Counterfactual Explainers¶
Overview¶
COLA provides built-in counterfactual explanation generators and supports integration with external explainers. These explainers generate the initial counterfactuals that COLA then refines to minimize the number of required actions.
Built-in Explainers¶
COLA includes two main explainers:
DiCE - Instance-wise counterfactual generation (Diverse Counterfactual Explanations) - FaccT 2020 paper
DisCount - Distributional counterfactual generation (Distributional Counterfactual Explanations With Optimal Transport) - AISTATS 2025 oral
DiCE Explainer¶
DiCE generates multiple diverse counterfactuals for individual instances. For more details, please refer to https://interpret.ml/DiCE/.
When to use DiCE:
You want diverse counterfactual options for each instance
You need instance-level explanations
You want to control which features can be changed
You care about proximity and sparsity
Basic Usage of our Built-in DiCE.¶
from xai_cola.ce_generator import DiCE
from xai_cola.ce_sparsifier.data import COLAData
from xai_cola.ce_sparsifier.models import Model
# 1. Prepare data
data = COLAData(
factual_data=df,
label_column='Risk',
numerical_features=['Age', 'Income']
)
# 2. Wrap model
ml_model = Model(model=trained_model, backend="sklearn")
# 3. Create explainer
explainer = DiCE(ml_model=ml_model)
# 4. Generate counterfactuals
factual, counterfactual = explainer.generate_counterfactuals(
data=data,
factual_class=1, # Generate CFs for instances with class 1
total_cfs=2, # Generate 2 CFs per instance
continuous_features=['Age', 'Income']
)
# 5. Add to data
data.add_counterfactuals(counterfactual, with_target_column=True)
Parameters Explained¶
- factual_class (int)
The class label of factual instances. The explainer will generate counterfactuals for the opposite class.

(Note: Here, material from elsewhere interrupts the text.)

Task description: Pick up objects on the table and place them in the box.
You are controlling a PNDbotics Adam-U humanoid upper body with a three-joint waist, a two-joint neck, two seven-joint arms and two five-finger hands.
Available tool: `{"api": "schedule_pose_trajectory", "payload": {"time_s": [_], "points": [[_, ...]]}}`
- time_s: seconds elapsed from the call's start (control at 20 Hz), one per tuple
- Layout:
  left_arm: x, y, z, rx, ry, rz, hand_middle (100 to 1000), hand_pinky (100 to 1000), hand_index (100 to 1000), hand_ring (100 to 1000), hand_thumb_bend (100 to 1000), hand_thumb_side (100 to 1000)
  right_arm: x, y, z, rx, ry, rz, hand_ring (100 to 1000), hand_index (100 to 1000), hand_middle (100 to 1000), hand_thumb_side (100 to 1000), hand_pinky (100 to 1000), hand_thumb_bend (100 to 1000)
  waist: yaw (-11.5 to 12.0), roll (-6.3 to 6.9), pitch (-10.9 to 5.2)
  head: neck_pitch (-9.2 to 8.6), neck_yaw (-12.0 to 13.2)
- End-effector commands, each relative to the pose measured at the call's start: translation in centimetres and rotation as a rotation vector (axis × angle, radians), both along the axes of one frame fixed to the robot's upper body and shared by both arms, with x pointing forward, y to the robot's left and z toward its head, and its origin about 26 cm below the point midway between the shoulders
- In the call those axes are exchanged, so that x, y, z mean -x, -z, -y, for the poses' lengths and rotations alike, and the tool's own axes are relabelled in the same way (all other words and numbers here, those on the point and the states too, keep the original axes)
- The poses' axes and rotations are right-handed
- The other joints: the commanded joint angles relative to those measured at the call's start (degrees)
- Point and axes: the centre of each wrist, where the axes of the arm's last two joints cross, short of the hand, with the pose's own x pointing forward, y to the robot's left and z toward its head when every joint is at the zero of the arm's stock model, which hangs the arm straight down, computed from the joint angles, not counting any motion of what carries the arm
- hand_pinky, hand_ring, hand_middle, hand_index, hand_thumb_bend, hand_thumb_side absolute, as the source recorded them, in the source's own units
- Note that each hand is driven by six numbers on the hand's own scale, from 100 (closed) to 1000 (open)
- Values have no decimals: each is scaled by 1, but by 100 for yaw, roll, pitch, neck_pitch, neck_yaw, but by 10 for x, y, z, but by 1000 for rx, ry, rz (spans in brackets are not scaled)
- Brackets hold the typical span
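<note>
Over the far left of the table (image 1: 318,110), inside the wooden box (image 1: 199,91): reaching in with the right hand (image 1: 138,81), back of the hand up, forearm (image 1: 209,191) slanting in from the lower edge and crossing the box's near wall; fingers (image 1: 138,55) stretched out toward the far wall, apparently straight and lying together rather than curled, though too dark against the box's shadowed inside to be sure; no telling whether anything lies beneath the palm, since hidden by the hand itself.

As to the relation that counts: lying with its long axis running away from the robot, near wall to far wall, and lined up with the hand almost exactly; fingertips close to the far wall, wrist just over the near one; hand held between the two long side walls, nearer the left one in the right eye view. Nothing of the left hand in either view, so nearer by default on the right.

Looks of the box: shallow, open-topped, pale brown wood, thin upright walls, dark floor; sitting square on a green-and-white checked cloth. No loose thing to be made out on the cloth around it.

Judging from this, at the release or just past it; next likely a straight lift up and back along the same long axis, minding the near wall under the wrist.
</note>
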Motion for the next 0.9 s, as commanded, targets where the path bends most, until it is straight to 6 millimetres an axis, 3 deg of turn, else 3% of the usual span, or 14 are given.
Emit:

# Factual instances have class 1, generate CFs for class 0 factual_class=1 # Factual instances have class 0, generate CFs for class 1 factual_class=0
- total_cfs (int)
Number of counterfactuals per instance.
total_cfs=1 # One CF per instance (faster) total_cfs=5 # Five CFs per instance (more diverse)

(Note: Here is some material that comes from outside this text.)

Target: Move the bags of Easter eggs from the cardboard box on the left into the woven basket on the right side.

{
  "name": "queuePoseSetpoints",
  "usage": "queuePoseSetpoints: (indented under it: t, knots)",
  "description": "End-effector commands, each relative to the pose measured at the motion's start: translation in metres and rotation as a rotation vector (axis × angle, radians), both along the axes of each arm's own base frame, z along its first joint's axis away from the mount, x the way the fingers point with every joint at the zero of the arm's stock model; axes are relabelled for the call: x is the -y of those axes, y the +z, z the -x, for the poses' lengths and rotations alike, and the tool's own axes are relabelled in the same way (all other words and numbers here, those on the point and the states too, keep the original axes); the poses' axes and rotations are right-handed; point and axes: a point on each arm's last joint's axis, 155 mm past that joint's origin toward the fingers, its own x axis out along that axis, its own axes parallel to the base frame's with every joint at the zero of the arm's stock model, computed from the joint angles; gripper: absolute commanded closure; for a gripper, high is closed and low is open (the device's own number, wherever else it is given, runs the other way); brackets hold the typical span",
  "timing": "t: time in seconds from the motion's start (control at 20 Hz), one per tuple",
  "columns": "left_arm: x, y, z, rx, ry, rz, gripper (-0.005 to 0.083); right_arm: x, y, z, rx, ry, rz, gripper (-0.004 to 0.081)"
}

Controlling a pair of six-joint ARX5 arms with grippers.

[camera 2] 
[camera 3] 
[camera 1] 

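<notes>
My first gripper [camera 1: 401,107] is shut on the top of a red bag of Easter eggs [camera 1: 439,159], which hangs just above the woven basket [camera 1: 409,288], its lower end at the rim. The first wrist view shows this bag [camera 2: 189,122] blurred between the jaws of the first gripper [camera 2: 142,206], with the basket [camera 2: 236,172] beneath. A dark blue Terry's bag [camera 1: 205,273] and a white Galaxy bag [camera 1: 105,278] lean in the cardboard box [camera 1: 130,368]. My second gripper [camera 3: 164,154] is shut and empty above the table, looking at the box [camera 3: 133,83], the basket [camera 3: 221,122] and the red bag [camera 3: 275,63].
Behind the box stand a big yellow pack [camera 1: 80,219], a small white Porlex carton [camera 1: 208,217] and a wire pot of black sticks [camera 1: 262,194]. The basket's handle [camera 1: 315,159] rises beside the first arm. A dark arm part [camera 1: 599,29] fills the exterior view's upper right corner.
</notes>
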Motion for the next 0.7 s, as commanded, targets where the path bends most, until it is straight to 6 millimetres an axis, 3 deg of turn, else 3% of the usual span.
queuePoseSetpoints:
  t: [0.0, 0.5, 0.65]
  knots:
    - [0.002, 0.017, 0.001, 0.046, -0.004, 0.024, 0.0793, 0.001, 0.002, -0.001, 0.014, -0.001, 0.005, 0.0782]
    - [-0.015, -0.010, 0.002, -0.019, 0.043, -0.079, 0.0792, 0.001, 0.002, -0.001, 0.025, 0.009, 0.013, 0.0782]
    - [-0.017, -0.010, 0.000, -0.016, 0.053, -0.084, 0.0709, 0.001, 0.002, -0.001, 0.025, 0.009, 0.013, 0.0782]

- continuous_features (list)
Features that can take continuous values.
continuous_features=['Age', 'Income', 'Duration']
- features_to_keep (list)
Features that should NOT be changed (immutable features).

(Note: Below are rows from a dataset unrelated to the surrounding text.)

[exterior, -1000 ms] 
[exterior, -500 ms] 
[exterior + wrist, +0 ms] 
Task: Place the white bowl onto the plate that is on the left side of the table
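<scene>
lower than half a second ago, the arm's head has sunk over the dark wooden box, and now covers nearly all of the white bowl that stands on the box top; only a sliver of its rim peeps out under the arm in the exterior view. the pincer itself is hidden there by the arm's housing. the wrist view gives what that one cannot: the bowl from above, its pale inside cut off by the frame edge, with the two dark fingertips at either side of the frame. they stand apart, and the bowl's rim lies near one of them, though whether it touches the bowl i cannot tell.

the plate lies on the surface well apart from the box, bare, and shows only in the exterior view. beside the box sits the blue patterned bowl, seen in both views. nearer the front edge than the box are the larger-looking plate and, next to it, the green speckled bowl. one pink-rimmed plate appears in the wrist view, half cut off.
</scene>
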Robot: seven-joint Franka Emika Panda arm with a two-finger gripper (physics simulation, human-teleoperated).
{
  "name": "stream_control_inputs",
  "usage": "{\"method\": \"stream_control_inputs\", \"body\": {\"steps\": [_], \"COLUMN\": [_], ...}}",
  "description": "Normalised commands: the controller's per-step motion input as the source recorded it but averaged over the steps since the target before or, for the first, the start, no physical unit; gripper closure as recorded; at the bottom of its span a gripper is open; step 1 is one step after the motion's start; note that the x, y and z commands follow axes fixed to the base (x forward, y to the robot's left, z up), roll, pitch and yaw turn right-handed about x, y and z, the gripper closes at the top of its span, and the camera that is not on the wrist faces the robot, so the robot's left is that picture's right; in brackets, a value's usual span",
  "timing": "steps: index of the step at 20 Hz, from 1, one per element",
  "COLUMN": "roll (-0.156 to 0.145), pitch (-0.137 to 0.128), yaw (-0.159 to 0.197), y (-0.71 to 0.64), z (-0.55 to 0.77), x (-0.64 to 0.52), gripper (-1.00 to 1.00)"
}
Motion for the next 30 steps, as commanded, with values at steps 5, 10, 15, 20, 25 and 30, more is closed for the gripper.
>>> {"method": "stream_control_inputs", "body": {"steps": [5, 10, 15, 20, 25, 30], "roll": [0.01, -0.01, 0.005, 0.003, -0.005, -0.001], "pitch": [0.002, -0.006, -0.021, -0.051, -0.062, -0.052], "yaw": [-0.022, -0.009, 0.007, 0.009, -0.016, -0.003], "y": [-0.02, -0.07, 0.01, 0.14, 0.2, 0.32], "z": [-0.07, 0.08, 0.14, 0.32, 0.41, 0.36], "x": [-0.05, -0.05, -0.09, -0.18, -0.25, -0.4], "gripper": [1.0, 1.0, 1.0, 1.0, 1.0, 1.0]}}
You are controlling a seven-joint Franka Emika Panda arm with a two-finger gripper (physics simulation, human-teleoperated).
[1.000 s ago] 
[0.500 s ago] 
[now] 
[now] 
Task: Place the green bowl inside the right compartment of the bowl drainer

# Don't change Age or Gender features_to_keep=['Age', 'Gender']
- features_to_vary (list)
Only these features can be changed.
# Only allow changing Income and Duration features_to_vary=['Income', 'Duration']
Note
Use either
features_to_keepORfeatures_to_vary, not both.- permitted_range (dict)
Allowed ranges for features. For numerical features, specify [min, max]. For categorical features, specify list of allowed values.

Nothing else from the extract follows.